Core Impact Reporting

This report provides a side-by-side display of the test statistics of two workspaces for comparison. For example, a pen tester may run the same test twice, once as an admin user, and once as a user with lesser privileges in order to spot differences between the two user accounts.

This report provides a detailed list of all the modules run during a penetration test, to show exactly what work testers completed.

Any successful breach of a system during a penetration test can be graphically represented, showing the type of attack used, and any systems or applications involved.

This report provides details about identities collected by brute force or post-exploitation actions.

Available for both network and client-side pen tests, this report provides information about any hosts tested during the pen test. Details include the number of compromised hosts, CVE names of vulnerabilities, services and applications found on each host, and the average number of exploited vulnerabilities on compromised hosts.

This report provides information about vulnerabilities that were successfully exploited on each host, and includes CVE and CVSS numbers for additional details.

This summary report provides a graphic representation of the changes across two or more workspaces over a given time period. Reports can be run daily, weekly, monthly, or yearly to show both short-term and long-term trends.

This summary report includes all the necessary information and formatting to meet the requirements of the U.S. Government Federal Information Security Management Act (FISMA). This report can also be used to help you gain National Institute of Standards and Technology (NIST) compliance.

This report lists all the testing modules run on any detected host.

This report details what was discovered during the information gathering step.

This report provides details on any vulnerabilities found. It is formatted as a checklist so it can serve as a reference document when addressing issues related to these vulnerabilities.

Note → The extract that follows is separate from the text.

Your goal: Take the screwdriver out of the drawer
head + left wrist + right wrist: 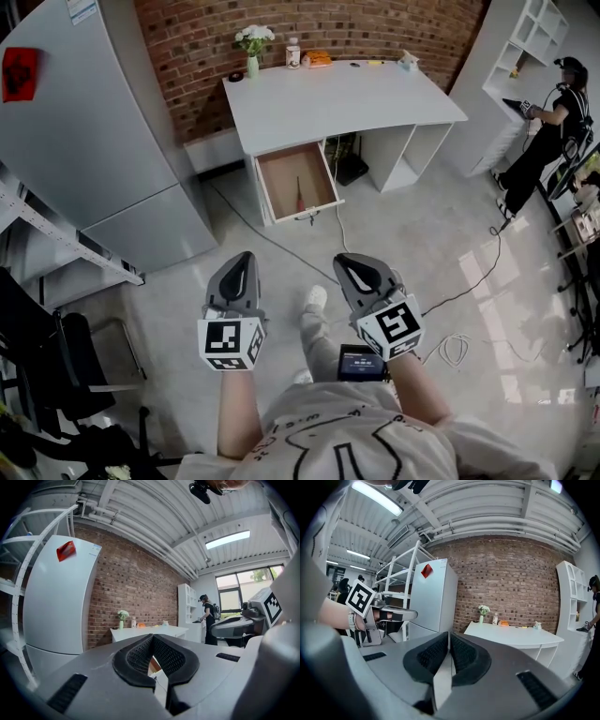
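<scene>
White desk point(342, 101), drawer point(279, 176) open, screwdriver point(300, 194) inside — left gripper point(244, 259), right gripper point(345, 263) both closed, empty.

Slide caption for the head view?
Shut, empty left gripper and right gripper short of the open drawer, screwdriver lying inside.

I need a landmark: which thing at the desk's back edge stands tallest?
The vase of white flowers, at the left end of the row; it rises above the bottle and the low orange thing to its right.

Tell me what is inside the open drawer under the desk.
A screwdriver lies on the drawer's bare wooden floor; nothing else shows. The desk top covers the drawer's rear.
</scene>
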Action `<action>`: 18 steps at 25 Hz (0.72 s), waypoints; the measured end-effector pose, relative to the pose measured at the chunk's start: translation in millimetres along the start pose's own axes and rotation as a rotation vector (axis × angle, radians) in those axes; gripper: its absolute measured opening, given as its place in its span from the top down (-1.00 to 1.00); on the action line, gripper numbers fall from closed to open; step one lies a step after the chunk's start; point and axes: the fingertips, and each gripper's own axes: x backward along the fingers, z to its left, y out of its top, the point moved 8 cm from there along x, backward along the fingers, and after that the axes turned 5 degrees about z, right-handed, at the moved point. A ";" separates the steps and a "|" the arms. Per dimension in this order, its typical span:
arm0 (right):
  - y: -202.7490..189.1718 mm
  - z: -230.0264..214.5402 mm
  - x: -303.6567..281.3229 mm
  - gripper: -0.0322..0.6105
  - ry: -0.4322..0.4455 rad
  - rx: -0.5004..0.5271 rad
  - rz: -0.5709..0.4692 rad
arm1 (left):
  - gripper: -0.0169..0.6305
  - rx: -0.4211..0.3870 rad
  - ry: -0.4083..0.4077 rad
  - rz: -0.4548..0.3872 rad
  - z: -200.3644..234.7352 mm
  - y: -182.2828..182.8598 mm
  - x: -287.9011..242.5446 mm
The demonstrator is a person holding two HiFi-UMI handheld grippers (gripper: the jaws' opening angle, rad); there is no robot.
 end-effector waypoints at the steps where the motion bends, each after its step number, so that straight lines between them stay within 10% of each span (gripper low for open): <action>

This report uses data imported from external vulnerability scanners and provides validation and severity information for the vulnerabilities found during a scan.  

This report is formatted to meet PCI DSS compliance requirements, and uses data imported from external vulnerability scanners and provides validation and severity information for the vulnerabilities found during a scan.

This report should be run after an engagement is over and measures have been taken to improve security. It provides a comparison to the original results to see if remediation efforts successfully resolved the security weaknesses uncovered by the initial tests.

This report shows how many tests were performed on a selected target, and which tests resulted in a vulnerability being found and exploited. Knowing the ratio of tests run to vulnerabilities found gives you an idea of the overall health of the target.

This report provides details on any known wireless relationships discovered while testing a wireless environment.

In order to execute the most effective Man in the Middle (MiTM) attacks, if a known access point can’t be found, a fake access point must be created. From there, the pen tester can target any devices that connects to it. This report provides information about any fake access point attacks while testing a wireless environment.

This report provides the results of a Man in the Middle (MiTM) attack using a known access point that tests the wireless environment.

This report provides a detailed summary of phishing campaign simulations, and includes information on targets, as well percentages for targets who viewed the email, visited the phishing web site, and who entered data once on the site.

This report gives a detailed list of any users that were discovered and targeted during a client-side pen test.

This report provides the results of the client-side information gathering test, which includes a search of discovered documents and metadata.

This report provides a list of all the vulnerabilities that were successfully exploited, along with additional information, such as which web page had the vulnerability, and how much access the vulnerability provided.

This report should be run after an engagement is over and measures have been taken to improve security. It provides a comparison to the original results to see if remediation efforts successfully resolved the security weaknesses uncovered by the initial tests.

Building on the impressive work being done by MITRE’s Center for Threat-Informed Defense, this report offers a modified JSON output for organizations who want to align their activities with both ATT&CK and NIST’s catalog of security and privacy controls, known as NIST 800-53.